Sex determination is obviously an important developmental event with great ecological and evolutionary consequences. A large variety of sex determination mechanisms exists, and the evolution of many of these is still relatively poorly understood. Previous work suggests that compensatory adaptations to mutations in involved genes might be relevant in the evolution of these pathways.

To test this, a new study in Evolution uses experimental evolution in Caenorhabditis elegans, the favorite little worm of many biologists (the normal sex determination pathway of these nematodes is illustrated in figure 1). The worm lines used possessed a set of mutations in two key sex-determining genes. These mutations rendered sex determination temperature dependent and led to intersexual phenotypes at intermediate temperatures.

Figure 1: the sex determination pathway in C. elegans. Arrows indicate activation, bars inhibition.

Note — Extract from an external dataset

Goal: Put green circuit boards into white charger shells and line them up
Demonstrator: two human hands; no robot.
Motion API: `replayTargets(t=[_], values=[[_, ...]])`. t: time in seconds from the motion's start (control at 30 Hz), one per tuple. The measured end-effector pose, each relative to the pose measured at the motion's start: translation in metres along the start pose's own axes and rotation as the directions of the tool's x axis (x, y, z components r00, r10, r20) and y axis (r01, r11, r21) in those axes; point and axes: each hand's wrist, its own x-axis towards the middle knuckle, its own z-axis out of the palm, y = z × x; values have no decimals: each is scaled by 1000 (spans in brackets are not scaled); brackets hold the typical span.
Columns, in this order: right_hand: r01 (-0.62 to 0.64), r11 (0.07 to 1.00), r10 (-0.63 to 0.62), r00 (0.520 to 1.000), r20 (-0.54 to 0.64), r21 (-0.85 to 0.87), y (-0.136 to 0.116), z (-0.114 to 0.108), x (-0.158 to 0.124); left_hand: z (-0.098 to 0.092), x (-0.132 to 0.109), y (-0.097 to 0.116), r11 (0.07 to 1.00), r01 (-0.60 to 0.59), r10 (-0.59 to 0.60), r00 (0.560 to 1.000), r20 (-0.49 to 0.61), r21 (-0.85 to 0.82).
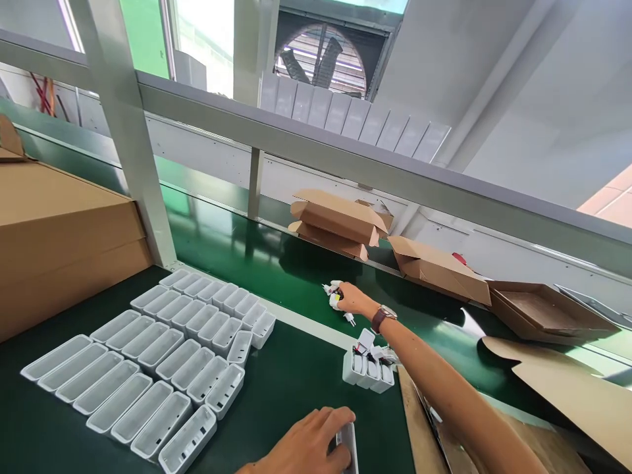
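Note:
My left hand (316, 442) is at the bottom middle, its thumb and fingers closed on a white plastic case (348, 444) that stands partly hidden behind them. Reaching over the green belt, my right hand (349, 298) wears a watch at the wrist and closes on a small white cabled part (334, 301); a white plug (349, 319) dangles below it. Between the hands, a small group of white cases (368, 370) holds white parts with cables. Many open white cases (162, 349) lie in slanting rows on the dark green table at the left.
A large cardboard box (69, 243) stands at the left edge. Behind the green belt (237, 247), open cartons (439, 270) line the far side. Cardboard sheets (573, 395) lie at the right. A metal frame post (129, 145) rises behind the rows of cases.

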Motion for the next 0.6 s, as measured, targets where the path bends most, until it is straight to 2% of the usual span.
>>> replayTargets(t=[0.13,0.23,0.3,0.37,0.47,0.6], values=[[67,996,-61,994,90,-65,-21,-1,5,-21,6,0,999,-29,30,999,46,-17],[78,992,-72,995,64,-98,-29,-23,-11,-38,8,4,995,-96,96,995,27,4],[46,992,-45,999,7,-115,-28,-46,-33,-49,9,9,995,-100,100,995,29,-7],[-14,992,7,999,-52,-129,-21,-70,-64,-58,9,13,996,-78,79,996,48,-33],[-133,981,116,986,-124,-144,-4,-103,-127,-64,9,16,996,-49,54,997,53,-80],[-301,942,266,939,-220,-148,19,-126,-227,-60,8,15,992,-38,44,997,56,-117]])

(Source: Chandler et al., 2011)

After 50 generations, which is very quickly, these lines already ‘recovered’ to the wild-type phenotypes. But, surprisingly, the transcription levels of the affected key genes weren’t restored to wild-type conditions. This strongly suggests that these worms can return to the wild-type phenotype, with regardsto sex determination, through adaptations compensating for these mutations, implying that the wild-type phenotype can be restored even while gene expressions remain altered (the experimental design is shown in figure 2).

Figure 2: The experimental design used in the study.

(Source: Chandler et al., 2011)

In the conclusion, the authors write:

our C. elegans lines demonstrate that organisms can accommodate deleterious developmental mutations on relatively short time scales, at least once those mutations are fixed, supporting a potential role for compensatory adaptation in the evolution of sex determination mechanisms. In addition, the genetic and genomic mechanisms underlying these changes may not be as predictable or repeatable as one might expect. Future research to identify the causal loci and determine the relative contributions of preexisting variants and new mutations, as well as examine the rate of evolutionary change, will help elucidate how compensatory adaptation influences the microevolution of sex determination pathways. In turn, such mechanistic work might inform our understanding of the diverse phylogenetic patterns and extensive macroevolutionary dynamism of SDMs.

As overall conclusion, it is stated that:

Our findings highlight the microevolutionary flexibility of sex determination pathways and suggest that compensatory adaptation to mutations can elicit novel and unpredictable evolutionary trajectories in these pathways, mirroring the phylogenetic diversity, and macroevolutionary dynamics of sex determination mechanisms.

Reference

Chandler, C.H.; Chadderdon, G.E.; Phillips, P.C., Dworkin, I. and Janzen, F.J. (2011). Experimental Evolution of Caenorhabditis elegans Sex Determination Pathway. Evolution. Published online 8 September 2011. doi:10.1111/j.1558-5646.2011.01420.x.